Week 3 Notes - Data Visualization & Exploratory Analysis

Published

September 22, 2025

Key Concepts Learned

Quartet: Datasets with identical summary statistics, but completely different patterns when visualized.

The policy Implications

why it matters - Summary statistics can hide critical patterns - Outliers may represent important communities - Relationships aren’t always linear - Visual inspection reveals data quality issues

Bad Visualizations Consequences

Common problems in government data presentation: - Misleading scales or axes - Cherry-picked time periods - Hidden or ignored uncertainty - Missing context about data reliability

The smaller your sample size is, the larger your margin of error would be

Grammar of Graphics

The ggplot2 Philosophy

principles: Data-Aesthetics-Geometries-Visual Data: Your data set (census data, survey responses, etc.)“I would like to make a plot” coding:g-ggplot(data=your_data)

Aesthetics: What variables map to visual properties (x, y, color, size) how to draw a connection to specific element in our plot coding: aes(x=variable 1,y=variable 2) x, y - position color - point/line color fill - area fill color size - point/line size shape - point shape alpha - transparency

Geometries: How to display the data (points, bars, lines) coding:geom_something()

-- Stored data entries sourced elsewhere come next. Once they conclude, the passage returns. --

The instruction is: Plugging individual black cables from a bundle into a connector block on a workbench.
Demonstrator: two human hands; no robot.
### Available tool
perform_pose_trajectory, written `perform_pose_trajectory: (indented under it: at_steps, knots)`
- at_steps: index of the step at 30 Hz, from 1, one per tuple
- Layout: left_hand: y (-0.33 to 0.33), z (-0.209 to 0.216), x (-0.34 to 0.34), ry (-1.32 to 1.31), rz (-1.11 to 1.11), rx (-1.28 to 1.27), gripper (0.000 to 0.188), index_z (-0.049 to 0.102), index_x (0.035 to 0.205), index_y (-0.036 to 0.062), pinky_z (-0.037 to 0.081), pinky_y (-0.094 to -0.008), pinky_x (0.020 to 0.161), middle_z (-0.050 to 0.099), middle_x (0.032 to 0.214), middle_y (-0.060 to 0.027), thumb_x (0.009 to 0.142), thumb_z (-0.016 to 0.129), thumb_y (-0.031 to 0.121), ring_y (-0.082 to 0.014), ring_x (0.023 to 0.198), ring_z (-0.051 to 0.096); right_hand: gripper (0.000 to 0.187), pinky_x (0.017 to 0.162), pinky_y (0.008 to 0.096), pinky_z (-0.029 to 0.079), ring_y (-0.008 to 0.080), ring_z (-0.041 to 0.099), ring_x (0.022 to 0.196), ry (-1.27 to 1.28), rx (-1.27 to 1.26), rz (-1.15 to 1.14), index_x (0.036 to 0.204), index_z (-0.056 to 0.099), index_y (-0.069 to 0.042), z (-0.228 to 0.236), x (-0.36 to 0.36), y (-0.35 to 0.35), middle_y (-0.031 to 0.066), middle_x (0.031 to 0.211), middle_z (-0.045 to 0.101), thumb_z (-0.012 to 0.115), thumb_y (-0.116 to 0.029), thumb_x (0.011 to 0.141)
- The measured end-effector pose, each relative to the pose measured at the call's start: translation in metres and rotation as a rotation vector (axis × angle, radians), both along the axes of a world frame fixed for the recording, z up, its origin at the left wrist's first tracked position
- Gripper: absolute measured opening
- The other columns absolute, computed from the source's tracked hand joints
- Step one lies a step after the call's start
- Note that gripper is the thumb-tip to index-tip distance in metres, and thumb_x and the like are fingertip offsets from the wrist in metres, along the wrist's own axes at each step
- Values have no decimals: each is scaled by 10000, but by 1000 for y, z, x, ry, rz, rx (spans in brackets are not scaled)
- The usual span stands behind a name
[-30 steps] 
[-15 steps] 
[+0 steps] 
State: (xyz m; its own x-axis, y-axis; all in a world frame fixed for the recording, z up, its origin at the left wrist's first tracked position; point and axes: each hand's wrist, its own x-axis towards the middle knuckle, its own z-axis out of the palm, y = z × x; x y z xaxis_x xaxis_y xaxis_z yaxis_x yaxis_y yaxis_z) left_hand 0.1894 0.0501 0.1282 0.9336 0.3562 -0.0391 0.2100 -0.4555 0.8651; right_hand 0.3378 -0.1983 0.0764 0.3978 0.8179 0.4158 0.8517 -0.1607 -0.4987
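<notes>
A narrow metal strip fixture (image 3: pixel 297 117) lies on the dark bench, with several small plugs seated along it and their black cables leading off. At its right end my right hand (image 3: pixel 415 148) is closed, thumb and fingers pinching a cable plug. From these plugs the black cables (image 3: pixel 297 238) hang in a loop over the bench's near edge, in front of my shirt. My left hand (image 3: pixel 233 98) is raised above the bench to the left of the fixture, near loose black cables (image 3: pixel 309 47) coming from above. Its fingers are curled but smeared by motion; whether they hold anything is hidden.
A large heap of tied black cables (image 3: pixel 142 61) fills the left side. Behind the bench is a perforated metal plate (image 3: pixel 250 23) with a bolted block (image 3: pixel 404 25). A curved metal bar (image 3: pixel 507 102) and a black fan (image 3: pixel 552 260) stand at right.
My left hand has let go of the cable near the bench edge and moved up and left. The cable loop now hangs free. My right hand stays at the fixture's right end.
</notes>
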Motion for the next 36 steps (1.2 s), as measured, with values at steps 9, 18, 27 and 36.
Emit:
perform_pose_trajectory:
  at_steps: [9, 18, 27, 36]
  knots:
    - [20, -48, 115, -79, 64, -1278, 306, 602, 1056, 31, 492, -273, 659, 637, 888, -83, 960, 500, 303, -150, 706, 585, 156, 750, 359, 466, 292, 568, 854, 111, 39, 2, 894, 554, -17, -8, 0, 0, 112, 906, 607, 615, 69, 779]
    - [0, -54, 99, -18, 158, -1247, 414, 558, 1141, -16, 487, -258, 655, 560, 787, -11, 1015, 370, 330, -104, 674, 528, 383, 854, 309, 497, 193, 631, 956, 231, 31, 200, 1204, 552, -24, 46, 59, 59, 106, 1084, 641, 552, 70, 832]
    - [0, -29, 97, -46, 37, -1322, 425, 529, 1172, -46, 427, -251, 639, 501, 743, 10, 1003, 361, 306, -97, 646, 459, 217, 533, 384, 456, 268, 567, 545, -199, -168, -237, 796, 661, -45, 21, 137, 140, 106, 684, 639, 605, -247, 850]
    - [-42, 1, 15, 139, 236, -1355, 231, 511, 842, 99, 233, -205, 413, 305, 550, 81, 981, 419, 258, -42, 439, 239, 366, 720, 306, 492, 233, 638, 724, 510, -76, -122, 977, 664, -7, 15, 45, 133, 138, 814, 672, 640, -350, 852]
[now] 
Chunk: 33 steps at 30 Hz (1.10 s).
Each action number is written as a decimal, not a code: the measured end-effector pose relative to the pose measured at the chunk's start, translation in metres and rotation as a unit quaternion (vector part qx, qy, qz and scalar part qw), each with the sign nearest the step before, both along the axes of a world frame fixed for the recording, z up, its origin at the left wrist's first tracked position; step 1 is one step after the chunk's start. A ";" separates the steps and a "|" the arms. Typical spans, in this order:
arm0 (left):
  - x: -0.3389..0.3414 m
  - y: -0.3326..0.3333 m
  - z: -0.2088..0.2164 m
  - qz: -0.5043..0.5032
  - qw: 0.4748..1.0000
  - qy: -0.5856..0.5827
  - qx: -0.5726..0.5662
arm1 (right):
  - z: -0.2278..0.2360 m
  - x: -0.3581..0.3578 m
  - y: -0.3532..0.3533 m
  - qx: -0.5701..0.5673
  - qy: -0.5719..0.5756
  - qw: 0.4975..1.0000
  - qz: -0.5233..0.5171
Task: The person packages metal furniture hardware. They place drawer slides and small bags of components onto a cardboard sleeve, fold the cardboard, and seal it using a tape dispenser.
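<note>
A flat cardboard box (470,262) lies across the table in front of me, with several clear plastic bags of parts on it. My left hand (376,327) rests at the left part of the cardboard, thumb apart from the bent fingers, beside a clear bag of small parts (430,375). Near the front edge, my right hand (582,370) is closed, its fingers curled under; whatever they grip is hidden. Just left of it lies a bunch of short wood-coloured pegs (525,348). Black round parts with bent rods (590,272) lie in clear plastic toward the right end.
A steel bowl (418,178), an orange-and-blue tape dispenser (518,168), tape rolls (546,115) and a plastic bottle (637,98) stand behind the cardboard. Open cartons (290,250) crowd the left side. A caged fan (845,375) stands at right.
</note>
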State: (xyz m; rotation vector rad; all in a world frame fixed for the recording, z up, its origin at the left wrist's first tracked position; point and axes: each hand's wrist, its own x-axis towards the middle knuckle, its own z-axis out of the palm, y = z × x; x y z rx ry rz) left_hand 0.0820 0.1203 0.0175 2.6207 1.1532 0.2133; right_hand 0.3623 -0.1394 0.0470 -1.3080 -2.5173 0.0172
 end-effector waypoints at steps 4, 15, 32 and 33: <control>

Additional layers: Scales, themes, facets, annotations coding:additional_layers() BUILD PLOTS BY ADDING LAYERS WITH +

Understand your data before making decisions or building models

What does the data look like? (distributions, missing values)
What patterns exist? (relationships, clusters, trends)
What’s unusual? (outliers, anomalies, data quality issues)
What questions does this raise? (hypotheses for further investigation)
How reliable is this data

Enhanced process for policy analysis

Load and inspect - dimensions, variable types, missing data
Assess reliability - examine margins of error, calculate coefficients of variation
Visualize distributions - histograms, boxplots for each variable
Explore relationships - scatter plots, correlations
Identify patterns - grouping, clustering, geographical patterns
Question anomalies - investigate outliers and unusual patterns
Document limitations - prepare honest communication about data quality

Questions & Answers

Q: Why do algorithmic decision-making systems rely on “proxy” variables? A: Because the data we want to measure directly is often unavailable or difficult to collect.